_Source material_:
════════

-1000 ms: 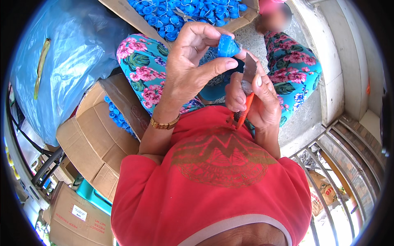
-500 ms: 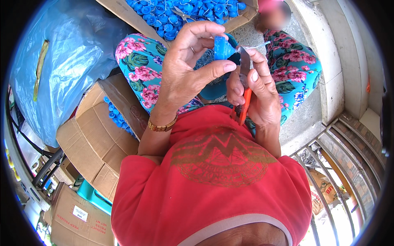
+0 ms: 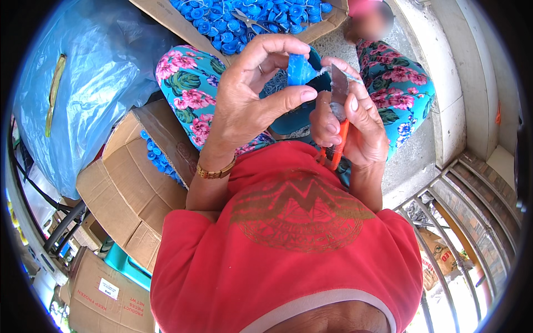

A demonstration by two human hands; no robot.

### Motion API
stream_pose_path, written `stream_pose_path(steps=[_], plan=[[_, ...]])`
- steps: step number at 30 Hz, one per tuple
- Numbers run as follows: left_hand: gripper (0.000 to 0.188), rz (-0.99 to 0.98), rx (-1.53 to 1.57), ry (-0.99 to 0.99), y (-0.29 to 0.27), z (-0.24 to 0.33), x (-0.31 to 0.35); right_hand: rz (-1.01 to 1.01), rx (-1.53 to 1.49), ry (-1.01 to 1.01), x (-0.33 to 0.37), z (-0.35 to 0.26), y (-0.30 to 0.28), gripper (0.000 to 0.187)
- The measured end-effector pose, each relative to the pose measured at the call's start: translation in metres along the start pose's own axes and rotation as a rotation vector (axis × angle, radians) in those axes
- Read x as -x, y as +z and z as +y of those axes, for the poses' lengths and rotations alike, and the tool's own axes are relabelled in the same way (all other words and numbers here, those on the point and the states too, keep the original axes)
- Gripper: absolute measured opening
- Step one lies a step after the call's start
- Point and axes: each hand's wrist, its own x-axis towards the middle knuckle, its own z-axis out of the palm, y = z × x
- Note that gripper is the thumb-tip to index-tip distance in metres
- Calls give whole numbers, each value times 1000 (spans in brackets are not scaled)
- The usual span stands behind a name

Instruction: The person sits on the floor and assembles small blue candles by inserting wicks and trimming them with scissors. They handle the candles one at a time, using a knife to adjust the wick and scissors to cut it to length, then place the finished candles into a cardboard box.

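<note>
My left hand is raised and pinches a blue cone-shaped plastic piece between thumb and fingers. The cone's narrow end points right, with a whitish string running from it to the right fingers. My right hand is closed around a cutting tool with orange handles. Its broad metal blade stands upright close to the string; whether the two touch I cannot tell. Below both hands, in my lap, sits a dark teal basin with a tangle of pale strings inside, partly hidden by the hands.
Ahead, a cardboard box holds many similar blue pieces, with scissors on top. An opened carton with more blue pieces and a blue plastic bag lie left. Metal railings stand right. Another person is beyond.
My right hand and the tool have shifted slightly right and down, and the blade now shows its broad side more. The left hand with the blue piece has barely moved.
</note>
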Motion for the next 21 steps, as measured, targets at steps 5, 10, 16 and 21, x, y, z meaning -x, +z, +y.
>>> stream_pose_path(steps=[5, 10, 16, 21], plan=[[44, -5, -10, -6, -1, 0, 0, 84, 71, 0, 0, 2, 2, 45], [39, -24, -28, -50, -2, 1, 0, 221, 485, -176, -1, 10, -1, 34], [37, -38, 51, -212, 7, -14, 6, 411, 1878, -663, -8, 10, 6, 44], [37, -78, -73, -268, 13, -13, 7, 388, 1889, -667, -6, 6, 1, 46]])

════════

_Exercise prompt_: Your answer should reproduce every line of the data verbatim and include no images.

_Reply to the task_:
-1000 ms: 
-500 ms: 
+0 ms: 

A demonstration by two human hands; no robot.

### Motion API
stream_pose_path, written `stream_pose_path(steps=[_], plan=[[_, ...]])`
- steps: step number at 30 Hz, one per tuple
- Numbers run as follows: left_hand: gripper (0.000 to 0.188), rz (-0.99 to 0.98), rx (-1.53 to 1.57), ry (-0.99 to 0.99), y (-0.29 to 0.27), z (-0.24 to 0.33), x (-0.31 to 0.35); right_hand: rz (-1.01 to 1.01), rx (-1.53 to 1.49), ry (-1.01 to 1.01), x (-0.33 to 0.37), z (-0.35 to 0.26), y (-0.30 to 0.28), gripper (0.000 to 0.187)
- The measured end-effector pose, each relative to the pose measured at the call's start: translation in metres along the start pose's own axes and rotation as a rotation vector (axis × angle, radians) in those axes
- Read x as -x, y as +z and z as +y of those axes, for the poses' lengths and rotations alike, and the tool's own axes are relabelled in the same way (all other words and numbers here, those on the point and the states too, keep the original axes)
- Gripper: absolute measured opening
- Step one lies a step after the call's start
- Point and axes: each hand's wrist, its own x-axis towards the middle knuckle, its own z-axis out of the palm, y = z × x
- Note that gripper is the thumb-tip to index-tip distance in metres
- Calls give whole numbers, each value times 1000 (spans in brackets are not scaled)
- The usual span stands behind a name

Instruction: The person sits on the floor and assembles small blue candles by inserting wicks and trimming them with scissors. They handle the candles one at a time, using a knife to adjust the wick and scissors to cut it to length, then place the finished candles into a cardboard box.

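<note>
My left hand is raised and pinches a blue cone-shaped plastic piece between thumb and fingers. The cone's narrow end points right, with a whitish string running from it to the right fingers. My right hand is closed around a cutting tool with orange handles. Its broad metal blade stands upright close to the string; whether the two touch I cannot tell. Below both hands, in my lap, sits a dark teal basin with a tangle of pale strings inside, partly hidden by the hands.
Ahead, a cardboard box holds many similar blue pieces, with scissors on top. An opened carton with more blue pieces and a blue plastic bag lie left. Metal railings stand right. Another person is beyond.
My right hand and the tool have shifted slightly right and down, and the blade now shows its broad side more. The left hand with the blue piece has barely moved.
</note>
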Motion for the next 21 steps, as measured, targets at steps 5, 10, 16 and 21, x, y, z meaning -x, +z, +y.
>>> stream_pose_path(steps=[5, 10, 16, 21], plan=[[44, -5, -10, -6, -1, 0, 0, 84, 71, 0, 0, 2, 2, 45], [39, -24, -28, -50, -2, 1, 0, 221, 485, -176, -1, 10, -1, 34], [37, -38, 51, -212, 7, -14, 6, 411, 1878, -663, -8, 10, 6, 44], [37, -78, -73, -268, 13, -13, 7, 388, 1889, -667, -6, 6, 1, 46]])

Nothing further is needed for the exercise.